Task description: The word "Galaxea" appears in some lines of the records below; state how many lines, and nothing else.

Provided records:
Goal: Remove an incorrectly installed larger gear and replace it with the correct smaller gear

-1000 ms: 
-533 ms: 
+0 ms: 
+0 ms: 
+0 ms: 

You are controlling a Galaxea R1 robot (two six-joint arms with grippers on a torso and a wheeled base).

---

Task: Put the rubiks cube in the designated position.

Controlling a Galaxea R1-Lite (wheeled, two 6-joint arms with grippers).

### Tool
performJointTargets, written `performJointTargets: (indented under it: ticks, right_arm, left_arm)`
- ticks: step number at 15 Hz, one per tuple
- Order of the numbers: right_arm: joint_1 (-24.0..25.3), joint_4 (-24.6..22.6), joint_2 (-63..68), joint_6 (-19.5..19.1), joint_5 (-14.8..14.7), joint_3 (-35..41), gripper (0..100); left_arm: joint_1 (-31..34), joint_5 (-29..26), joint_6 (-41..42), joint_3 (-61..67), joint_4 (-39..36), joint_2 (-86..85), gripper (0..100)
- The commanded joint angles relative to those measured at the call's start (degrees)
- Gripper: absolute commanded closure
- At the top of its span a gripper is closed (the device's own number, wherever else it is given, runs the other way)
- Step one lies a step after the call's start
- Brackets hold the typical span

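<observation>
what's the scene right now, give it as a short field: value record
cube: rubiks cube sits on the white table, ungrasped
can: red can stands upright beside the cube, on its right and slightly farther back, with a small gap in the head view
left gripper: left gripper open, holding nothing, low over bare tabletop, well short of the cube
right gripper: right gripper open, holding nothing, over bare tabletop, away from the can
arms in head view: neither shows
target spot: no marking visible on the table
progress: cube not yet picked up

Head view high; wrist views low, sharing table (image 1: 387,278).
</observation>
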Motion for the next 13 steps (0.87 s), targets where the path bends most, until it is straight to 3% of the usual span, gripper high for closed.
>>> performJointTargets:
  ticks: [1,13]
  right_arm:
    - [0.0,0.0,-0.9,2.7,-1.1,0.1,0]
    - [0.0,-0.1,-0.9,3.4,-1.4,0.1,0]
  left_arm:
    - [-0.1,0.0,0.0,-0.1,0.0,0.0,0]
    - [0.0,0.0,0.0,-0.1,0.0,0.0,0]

Answer box: 2